Exercise prompt
The expected answer is the set of lines in the data below between the line holding "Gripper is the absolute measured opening" and the line holding "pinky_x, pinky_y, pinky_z", inclusive, written out exactly.

[Items from a dataset]
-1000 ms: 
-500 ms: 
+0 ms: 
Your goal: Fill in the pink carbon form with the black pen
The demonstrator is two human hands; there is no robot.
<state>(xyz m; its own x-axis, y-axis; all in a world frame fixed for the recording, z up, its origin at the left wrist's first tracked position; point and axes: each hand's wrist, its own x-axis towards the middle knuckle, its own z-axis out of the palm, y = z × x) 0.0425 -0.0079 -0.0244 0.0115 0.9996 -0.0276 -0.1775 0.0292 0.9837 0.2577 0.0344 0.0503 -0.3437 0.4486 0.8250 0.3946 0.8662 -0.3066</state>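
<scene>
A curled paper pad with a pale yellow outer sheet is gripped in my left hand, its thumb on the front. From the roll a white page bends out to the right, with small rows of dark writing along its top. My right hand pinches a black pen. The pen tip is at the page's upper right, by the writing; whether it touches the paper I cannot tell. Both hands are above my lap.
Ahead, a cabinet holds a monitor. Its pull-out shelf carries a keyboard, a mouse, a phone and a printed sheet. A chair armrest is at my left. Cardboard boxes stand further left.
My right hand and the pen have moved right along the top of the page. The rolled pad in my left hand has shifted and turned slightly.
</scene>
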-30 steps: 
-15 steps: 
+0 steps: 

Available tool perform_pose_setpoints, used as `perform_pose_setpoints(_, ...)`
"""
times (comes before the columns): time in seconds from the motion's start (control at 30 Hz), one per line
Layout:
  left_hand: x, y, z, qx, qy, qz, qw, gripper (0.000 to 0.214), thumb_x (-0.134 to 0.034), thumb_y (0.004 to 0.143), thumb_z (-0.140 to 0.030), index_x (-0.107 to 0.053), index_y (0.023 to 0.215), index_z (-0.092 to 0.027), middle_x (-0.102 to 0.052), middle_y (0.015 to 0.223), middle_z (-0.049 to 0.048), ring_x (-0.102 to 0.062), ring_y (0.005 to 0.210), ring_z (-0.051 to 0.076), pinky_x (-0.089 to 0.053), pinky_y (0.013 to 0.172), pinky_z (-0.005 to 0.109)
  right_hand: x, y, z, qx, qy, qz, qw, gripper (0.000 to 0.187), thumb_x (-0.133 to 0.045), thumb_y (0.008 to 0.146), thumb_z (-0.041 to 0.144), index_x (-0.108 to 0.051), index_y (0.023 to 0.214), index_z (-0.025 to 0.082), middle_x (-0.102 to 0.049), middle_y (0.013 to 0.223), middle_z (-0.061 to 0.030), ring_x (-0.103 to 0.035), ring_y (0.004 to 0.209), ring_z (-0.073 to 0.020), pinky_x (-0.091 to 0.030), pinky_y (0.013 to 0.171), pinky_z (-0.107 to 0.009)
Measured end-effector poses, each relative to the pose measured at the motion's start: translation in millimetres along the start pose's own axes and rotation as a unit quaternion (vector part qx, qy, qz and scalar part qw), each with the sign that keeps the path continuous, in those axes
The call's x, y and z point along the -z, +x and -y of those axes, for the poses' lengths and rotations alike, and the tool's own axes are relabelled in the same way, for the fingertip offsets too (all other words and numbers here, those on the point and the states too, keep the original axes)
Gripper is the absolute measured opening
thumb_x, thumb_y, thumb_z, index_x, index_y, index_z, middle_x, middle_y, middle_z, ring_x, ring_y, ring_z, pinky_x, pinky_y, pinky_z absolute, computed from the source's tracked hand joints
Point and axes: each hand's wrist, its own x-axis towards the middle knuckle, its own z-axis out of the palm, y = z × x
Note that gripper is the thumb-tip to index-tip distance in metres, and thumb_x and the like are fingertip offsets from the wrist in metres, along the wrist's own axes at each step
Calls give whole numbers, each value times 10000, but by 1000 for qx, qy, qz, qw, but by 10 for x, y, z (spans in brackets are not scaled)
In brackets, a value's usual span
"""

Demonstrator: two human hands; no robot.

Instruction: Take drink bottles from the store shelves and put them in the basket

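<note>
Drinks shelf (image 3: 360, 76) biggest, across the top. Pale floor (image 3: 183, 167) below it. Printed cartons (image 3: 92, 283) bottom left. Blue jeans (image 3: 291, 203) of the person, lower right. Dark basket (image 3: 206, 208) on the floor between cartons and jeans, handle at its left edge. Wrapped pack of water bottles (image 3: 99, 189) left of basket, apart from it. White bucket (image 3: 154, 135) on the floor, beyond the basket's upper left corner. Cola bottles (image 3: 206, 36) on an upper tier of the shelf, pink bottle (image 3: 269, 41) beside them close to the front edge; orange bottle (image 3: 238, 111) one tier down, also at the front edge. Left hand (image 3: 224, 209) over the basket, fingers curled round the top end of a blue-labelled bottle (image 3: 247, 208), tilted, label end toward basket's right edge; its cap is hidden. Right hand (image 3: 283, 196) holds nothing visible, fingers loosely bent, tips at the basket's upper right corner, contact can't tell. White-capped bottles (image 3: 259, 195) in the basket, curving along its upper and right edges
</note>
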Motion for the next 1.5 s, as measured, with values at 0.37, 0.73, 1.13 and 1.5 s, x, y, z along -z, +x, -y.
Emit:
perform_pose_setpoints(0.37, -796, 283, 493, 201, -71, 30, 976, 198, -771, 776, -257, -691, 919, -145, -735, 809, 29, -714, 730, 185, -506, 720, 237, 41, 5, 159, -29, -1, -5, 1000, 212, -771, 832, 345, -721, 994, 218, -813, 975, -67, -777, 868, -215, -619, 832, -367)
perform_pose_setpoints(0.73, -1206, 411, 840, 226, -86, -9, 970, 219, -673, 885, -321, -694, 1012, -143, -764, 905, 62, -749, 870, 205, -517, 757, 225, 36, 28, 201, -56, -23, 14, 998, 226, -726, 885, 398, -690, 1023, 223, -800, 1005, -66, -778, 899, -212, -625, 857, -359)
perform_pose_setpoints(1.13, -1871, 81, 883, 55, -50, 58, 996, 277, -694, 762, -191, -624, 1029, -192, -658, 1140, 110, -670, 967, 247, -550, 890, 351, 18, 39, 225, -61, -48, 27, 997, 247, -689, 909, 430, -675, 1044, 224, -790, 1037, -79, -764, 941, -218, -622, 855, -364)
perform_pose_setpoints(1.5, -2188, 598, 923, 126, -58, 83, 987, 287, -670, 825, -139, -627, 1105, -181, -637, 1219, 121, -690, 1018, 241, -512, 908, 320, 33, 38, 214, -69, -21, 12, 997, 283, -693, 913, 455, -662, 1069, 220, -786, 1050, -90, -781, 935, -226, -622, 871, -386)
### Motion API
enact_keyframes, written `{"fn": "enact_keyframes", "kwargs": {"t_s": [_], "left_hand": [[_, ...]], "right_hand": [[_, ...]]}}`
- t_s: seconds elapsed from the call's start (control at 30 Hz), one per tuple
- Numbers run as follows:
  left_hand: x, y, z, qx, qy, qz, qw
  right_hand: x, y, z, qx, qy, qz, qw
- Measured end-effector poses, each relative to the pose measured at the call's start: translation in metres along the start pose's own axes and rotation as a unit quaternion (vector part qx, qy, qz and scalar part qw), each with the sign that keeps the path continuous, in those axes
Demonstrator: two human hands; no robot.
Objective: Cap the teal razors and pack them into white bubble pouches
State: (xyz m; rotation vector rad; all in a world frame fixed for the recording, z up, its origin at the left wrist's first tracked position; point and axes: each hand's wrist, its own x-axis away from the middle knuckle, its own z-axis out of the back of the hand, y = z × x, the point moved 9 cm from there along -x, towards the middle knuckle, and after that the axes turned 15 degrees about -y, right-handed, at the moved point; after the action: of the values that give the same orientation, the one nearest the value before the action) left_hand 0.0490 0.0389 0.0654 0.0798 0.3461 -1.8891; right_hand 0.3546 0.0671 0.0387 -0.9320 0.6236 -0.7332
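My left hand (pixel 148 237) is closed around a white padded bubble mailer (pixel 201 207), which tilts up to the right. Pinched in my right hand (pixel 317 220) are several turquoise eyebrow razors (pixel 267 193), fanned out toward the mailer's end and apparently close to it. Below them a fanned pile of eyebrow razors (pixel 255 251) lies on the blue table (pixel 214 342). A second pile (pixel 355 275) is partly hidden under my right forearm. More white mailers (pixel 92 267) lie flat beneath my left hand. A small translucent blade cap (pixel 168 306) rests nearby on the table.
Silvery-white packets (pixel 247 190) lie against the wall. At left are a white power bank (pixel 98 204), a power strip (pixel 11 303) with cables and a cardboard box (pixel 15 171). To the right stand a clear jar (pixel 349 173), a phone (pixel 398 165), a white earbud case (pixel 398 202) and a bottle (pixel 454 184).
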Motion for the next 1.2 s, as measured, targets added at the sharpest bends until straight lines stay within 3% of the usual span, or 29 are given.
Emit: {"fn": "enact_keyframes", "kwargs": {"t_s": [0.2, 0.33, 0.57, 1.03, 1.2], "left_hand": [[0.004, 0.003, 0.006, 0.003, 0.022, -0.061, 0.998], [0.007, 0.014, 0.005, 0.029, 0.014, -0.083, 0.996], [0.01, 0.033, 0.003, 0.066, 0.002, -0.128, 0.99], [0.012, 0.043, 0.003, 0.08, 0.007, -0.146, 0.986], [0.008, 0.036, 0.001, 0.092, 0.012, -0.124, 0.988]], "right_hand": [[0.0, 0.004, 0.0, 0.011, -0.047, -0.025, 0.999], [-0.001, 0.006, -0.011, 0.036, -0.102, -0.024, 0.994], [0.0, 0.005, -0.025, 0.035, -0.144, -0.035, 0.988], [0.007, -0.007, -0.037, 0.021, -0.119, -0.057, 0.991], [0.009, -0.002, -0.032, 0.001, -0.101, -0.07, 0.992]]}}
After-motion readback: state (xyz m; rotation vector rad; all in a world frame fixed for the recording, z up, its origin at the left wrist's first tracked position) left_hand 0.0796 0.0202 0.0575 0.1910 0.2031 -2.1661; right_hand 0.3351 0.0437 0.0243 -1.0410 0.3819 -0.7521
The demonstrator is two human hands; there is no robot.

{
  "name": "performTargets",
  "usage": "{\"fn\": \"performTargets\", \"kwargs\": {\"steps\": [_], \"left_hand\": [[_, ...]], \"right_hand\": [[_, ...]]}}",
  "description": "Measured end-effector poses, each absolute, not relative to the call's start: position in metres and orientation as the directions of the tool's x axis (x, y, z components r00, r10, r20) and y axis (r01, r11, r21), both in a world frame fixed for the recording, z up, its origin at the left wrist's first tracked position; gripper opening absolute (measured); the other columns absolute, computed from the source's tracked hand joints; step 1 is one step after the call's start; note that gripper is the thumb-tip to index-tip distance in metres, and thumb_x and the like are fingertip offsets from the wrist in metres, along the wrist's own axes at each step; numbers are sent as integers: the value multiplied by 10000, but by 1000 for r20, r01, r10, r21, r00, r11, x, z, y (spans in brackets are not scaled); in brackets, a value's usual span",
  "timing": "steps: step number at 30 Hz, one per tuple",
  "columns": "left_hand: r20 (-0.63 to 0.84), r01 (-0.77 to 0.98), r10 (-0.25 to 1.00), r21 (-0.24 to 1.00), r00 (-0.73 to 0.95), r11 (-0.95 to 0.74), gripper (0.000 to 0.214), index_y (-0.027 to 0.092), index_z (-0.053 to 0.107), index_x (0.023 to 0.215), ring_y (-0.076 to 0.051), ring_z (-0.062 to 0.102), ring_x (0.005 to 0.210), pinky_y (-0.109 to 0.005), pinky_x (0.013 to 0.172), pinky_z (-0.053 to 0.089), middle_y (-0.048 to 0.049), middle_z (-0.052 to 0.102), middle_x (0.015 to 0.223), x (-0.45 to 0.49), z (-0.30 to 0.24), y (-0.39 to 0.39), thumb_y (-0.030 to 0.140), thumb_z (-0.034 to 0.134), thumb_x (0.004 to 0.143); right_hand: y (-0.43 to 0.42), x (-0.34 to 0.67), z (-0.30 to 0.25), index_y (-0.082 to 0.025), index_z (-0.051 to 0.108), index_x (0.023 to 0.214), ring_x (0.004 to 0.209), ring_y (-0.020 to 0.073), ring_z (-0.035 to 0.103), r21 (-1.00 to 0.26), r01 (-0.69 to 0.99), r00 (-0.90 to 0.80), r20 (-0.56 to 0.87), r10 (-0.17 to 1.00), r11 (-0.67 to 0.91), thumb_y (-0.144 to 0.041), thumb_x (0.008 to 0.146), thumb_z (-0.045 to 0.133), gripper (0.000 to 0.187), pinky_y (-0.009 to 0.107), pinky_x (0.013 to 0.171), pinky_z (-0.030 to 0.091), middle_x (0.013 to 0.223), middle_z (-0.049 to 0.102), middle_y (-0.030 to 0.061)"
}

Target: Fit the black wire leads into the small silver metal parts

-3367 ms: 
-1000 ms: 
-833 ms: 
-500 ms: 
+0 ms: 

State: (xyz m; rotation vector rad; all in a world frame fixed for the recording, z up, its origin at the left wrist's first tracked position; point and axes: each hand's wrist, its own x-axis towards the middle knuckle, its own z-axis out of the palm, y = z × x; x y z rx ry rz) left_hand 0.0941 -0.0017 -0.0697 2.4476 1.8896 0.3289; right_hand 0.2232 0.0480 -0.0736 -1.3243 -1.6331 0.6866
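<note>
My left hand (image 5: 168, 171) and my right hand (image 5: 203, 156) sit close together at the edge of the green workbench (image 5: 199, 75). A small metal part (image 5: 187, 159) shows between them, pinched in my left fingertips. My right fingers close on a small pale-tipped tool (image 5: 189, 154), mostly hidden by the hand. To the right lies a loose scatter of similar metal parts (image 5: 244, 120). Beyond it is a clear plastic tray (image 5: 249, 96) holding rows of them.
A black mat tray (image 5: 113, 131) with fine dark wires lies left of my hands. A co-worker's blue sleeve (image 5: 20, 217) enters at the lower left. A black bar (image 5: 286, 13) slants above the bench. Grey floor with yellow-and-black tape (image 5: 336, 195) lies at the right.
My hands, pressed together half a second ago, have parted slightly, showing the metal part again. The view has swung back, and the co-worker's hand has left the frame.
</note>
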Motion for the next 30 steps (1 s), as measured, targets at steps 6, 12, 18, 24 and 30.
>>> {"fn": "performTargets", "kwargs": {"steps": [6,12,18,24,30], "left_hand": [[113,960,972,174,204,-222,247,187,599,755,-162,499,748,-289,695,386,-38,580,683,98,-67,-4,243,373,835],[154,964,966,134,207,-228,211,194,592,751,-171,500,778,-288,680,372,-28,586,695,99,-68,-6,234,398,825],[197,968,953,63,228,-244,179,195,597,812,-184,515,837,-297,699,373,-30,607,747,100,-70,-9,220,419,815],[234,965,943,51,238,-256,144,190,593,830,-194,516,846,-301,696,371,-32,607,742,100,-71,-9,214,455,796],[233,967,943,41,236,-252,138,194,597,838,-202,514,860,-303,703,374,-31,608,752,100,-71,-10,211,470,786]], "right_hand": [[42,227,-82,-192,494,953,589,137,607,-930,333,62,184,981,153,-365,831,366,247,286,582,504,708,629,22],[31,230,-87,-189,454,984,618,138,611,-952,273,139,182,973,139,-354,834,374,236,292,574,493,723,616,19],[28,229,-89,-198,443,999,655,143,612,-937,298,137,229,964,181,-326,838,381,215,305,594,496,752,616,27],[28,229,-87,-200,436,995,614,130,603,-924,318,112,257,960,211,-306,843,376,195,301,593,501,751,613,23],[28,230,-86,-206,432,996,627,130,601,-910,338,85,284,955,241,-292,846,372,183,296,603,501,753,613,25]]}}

Output for this exercise
Gripper is the absolute measured opening
thumb_x, thumb_y, thumb_z, index_x, index_y, index_z, middle_x, middle_y, middle_z, ring_x, ring_y, ring_z, pinky_x, pinky_y, pinky_z absolute, computed from the source's tracked hand joints

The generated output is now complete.